38 years later, my parents and one of my brothers and his family still live in the same house that I arrived in as a newborn. My children and husband walk the same corridors, drive the same streets and experience much of the same world that I grew up in. For all that has changed, so much has remained the same. 

And yet my life now is entirely removed from anything that I knew as a child. As my Shaykh teaches, we often see our lives and make “small” plans for ourselves. We do not know how much grander the design of our lives are and how big our purpose because we manipulate, control and try so hard to plan our own lives. I was lucky, as the Sufis see it, because none of my “small” plans transpired. I learned the hard way to give up and let God be in charge of my affairs. 

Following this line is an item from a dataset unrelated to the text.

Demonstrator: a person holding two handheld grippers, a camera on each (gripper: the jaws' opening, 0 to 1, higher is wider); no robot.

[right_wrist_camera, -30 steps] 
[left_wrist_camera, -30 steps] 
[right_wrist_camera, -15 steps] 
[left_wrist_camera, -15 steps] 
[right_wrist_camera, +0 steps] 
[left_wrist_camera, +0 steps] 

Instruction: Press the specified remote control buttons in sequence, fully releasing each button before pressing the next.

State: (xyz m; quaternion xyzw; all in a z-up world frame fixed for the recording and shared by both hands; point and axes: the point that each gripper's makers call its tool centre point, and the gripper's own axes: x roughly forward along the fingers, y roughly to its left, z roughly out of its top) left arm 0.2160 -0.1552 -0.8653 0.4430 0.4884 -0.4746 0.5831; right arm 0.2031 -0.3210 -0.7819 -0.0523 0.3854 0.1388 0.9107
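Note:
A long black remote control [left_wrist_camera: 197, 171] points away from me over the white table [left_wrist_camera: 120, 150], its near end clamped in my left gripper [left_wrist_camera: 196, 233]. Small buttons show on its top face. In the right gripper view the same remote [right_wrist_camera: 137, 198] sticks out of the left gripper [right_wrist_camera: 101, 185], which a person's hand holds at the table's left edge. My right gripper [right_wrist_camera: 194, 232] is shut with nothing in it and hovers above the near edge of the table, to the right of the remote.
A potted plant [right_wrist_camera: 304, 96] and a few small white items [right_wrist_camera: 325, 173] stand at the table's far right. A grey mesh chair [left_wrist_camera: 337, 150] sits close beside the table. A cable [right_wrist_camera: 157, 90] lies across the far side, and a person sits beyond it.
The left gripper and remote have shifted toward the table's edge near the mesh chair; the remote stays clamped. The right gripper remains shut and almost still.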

I never planned to meet an American while traveling and teaching yoga in the mountains of Pakistan. I planned to meet a good Pakistani man who was like me and live in Karachi for the rest of my life. I never planned to teach yoga or travel to be close to nature or be alone in my twenties. I planned to meet my partner young and have all my children before I turned thirty. I definitely did not plan to be born in the U.S. and surprisingly neither did my parents.

When I look back at the milestone of my birth on the cusp of the birth of my third child, I experience waves of wonder in my body. This is the wonder in which I can so easily plant my faith because the seeds for what was to grow into the life I have now had been planted even before I took my first breath in this world.